Scan the data below for the string "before". Show every line where it turns up.
+++ Data for review +++
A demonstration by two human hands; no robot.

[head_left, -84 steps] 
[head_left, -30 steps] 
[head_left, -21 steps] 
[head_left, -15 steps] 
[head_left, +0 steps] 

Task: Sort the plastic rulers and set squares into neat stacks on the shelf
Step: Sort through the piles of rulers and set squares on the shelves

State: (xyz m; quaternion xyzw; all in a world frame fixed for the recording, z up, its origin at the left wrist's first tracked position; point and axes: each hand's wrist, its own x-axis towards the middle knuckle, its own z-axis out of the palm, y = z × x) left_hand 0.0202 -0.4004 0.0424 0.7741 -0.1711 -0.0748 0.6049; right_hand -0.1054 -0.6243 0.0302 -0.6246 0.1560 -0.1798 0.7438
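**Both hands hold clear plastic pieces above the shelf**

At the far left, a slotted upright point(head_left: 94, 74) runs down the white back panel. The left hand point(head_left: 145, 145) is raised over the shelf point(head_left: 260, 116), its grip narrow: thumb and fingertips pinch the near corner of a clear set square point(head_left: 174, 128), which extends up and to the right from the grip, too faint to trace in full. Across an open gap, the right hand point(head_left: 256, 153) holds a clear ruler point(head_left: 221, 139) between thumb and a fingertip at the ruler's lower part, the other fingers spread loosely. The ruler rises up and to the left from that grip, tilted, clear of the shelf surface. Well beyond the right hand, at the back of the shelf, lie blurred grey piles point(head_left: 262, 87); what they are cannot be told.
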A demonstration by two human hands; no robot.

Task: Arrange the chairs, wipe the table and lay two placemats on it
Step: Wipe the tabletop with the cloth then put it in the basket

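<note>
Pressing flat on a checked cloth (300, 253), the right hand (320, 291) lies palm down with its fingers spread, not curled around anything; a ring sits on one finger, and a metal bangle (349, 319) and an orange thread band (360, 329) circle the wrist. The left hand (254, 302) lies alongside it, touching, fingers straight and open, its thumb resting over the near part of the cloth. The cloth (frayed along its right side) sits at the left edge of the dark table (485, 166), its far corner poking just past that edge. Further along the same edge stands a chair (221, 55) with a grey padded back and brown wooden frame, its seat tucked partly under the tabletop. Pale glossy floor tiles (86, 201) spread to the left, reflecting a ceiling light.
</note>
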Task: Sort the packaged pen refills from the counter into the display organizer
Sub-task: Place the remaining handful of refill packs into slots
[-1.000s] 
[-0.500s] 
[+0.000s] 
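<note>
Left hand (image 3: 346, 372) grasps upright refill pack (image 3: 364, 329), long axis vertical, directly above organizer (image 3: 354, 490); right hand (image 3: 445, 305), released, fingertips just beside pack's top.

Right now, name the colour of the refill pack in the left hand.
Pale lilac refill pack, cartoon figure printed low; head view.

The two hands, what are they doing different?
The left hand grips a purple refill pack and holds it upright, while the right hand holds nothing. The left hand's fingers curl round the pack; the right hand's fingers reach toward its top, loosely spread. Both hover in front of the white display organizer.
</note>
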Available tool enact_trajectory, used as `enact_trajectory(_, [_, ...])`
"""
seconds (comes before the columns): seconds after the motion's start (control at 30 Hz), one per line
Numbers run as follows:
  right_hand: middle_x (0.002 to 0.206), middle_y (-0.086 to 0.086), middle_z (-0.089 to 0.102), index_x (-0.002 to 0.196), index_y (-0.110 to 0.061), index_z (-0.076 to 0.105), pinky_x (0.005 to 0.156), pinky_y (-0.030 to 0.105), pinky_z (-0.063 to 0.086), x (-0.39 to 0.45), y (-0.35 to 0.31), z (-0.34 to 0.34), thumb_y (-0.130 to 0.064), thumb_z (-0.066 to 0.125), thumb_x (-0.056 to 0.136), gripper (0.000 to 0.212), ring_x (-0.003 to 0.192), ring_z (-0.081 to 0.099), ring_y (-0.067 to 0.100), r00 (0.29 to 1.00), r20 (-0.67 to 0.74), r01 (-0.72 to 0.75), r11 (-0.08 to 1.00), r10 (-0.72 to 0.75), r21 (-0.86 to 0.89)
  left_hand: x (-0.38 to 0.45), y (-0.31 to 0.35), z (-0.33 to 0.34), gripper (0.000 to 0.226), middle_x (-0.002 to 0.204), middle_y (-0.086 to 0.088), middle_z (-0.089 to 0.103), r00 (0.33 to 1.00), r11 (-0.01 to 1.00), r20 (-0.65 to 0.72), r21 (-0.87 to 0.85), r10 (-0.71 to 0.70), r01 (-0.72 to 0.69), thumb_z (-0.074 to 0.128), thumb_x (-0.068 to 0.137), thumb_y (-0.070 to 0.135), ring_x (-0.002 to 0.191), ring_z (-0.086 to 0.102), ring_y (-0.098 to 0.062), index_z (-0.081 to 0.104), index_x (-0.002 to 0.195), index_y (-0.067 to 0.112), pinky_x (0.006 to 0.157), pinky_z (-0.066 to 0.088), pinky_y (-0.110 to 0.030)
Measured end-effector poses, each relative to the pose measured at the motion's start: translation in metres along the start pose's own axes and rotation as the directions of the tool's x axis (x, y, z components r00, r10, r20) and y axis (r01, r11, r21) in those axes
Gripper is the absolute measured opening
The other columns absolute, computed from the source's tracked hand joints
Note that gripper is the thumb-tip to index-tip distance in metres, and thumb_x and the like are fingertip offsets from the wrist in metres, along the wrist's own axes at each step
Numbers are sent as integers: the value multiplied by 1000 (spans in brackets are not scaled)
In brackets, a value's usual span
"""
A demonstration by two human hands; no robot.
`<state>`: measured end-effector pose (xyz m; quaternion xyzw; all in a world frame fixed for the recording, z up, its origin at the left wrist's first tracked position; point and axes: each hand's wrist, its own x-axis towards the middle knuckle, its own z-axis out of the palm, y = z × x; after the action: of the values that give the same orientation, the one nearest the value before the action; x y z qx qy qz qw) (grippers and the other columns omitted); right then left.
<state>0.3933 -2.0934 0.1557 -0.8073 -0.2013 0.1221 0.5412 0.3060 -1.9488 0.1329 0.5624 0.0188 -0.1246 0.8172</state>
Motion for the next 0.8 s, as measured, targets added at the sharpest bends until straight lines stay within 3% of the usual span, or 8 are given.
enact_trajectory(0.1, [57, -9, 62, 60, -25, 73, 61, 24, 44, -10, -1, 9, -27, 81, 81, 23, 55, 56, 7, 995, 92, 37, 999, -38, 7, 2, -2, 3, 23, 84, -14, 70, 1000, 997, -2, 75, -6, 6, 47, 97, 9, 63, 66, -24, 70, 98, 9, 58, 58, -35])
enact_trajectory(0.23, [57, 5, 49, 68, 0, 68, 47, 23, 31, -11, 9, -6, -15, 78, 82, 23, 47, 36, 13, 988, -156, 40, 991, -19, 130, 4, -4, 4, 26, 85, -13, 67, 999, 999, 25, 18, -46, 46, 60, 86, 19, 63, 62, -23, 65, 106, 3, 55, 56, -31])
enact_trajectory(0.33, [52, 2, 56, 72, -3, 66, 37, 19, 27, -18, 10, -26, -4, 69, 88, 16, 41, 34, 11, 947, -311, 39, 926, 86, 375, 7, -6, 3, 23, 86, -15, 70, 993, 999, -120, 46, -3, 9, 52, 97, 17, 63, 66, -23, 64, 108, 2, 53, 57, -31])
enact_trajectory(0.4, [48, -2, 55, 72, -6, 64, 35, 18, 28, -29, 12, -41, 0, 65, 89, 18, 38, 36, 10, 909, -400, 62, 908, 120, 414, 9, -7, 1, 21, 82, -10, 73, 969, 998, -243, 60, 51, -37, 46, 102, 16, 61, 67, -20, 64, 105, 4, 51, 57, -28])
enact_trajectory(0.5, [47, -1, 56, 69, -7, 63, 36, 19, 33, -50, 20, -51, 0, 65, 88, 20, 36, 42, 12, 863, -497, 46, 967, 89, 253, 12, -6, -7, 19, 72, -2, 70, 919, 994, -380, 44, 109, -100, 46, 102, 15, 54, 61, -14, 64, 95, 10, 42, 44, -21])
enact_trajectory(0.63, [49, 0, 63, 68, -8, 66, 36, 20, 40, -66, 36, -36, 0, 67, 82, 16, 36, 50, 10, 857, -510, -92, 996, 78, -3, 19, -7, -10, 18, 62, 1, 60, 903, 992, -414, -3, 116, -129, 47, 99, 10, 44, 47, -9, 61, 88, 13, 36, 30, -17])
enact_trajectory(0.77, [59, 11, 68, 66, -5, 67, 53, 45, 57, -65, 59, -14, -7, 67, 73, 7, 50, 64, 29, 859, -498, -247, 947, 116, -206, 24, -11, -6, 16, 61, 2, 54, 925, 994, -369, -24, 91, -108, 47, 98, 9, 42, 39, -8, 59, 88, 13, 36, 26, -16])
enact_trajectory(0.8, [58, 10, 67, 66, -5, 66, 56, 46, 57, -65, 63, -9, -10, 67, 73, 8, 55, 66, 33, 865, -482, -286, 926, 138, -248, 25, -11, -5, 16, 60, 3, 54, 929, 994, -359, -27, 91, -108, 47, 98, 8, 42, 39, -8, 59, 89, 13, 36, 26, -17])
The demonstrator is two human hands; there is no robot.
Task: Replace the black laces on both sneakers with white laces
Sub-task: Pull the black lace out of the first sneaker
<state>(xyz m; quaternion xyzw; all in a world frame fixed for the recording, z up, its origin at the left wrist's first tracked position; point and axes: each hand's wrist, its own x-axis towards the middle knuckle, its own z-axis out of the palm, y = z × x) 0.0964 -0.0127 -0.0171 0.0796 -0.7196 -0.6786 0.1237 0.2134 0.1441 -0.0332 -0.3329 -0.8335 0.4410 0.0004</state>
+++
- **The answer**
seconds (comes before the columns): seconds after the motion's start (control at 30 Hz), one per line
`<state>`: measured end-effector pose (xyz m; quaternion xyzw; all in a world frame fixed for the recording, z up, its origin at the left wrist's first tracked position; point and axes: each hand's wrist, its own x-axis towards the middle knuckle, its own z-axis out of the palm, y = z × x; after the action: of the values that give the same orientation, the one nearest the value before the action; x y z qx qy qz qw) (grippers and the other columns omitted); right then left.

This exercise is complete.